======== PROVIDED RECORDS

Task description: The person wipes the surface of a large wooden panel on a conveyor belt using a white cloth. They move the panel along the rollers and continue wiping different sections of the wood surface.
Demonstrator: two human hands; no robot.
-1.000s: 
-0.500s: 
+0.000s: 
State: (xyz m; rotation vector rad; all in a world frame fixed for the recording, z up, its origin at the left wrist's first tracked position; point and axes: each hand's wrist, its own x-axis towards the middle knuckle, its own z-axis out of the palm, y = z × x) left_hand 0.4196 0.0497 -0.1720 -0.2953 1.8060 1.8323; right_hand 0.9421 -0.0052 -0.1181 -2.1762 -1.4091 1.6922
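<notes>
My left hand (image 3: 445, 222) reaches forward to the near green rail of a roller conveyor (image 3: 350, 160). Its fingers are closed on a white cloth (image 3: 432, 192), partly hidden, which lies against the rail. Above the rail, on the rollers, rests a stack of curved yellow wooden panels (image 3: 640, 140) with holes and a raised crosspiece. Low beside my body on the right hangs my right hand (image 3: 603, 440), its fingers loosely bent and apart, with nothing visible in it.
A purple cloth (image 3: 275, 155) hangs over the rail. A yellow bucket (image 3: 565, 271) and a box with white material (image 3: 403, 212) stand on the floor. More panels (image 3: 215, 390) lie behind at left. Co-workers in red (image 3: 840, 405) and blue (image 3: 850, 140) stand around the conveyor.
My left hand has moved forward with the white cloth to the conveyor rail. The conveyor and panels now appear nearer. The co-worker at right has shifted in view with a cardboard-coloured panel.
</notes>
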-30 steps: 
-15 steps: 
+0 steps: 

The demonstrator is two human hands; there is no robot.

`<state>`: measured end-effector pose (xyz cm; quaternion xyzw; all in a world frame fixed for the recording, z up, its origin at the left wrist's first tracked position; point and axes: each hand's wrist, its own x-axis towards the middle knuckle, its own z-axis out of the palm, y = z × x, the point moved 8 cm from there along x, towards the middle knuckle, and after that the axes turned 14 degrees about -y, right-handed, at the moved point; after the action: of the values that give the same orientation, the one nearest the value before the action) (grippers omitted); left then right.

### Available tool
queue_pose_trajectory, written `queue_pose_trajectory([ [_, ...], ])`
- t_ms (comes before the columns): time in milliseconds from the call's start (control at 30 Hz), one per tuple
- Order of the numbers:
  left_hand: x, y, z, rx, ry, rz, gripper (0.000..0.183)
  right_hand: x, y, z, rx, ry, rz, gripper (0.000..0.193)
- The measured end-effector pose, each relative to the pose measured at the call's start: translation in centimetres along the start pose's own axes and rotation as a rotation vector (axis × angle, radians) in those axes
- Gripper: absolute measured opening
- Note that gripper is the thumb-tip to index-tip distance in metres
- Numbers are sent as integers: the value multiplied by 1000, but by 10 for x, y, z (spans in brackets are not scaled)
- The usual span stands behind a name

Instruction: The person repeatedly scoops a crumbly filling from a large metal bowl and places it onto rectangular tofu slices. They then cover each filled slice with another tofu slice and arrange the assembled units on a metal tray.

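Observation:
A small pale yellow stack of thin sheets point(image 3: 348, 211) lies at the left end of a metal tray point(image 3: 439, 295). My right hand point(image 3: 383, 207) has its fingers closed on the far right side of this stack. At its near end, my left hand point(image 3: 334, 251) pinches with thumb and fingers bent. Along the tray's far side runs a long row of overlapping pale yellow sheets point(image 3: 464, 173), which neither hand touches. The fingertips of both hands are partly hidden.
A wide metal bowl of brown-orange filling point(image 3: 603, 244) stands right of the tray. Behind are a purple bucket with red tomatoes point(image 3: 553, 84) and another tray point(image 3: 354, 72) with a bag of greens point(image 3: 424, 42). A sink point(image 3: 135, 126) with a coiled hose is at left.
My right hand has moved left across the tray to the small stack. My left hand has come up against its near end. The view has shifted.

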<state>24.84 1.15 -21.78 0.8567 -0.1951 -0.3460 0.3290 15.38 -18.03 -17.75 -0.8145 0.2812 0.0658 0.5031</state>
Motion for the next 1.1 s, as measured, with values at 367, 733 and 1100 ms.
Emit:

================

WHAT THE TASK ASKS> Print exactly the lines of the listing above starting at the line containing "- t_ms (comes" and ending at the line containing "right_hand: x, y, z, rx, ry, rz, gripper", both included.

SOLUTION FOR THIS EXERCISE>
- t_ms (comes before the columns): time in milliseconds from the call's start (control at 30 Hz), one per tuple
- Order of the numbers:
  left_hand: x, y, z, rx, ry, rz, gripper (0.000..0.183)
  right_hand: x, y, z, rx, ry, rz, gripper (0.000..0.193)

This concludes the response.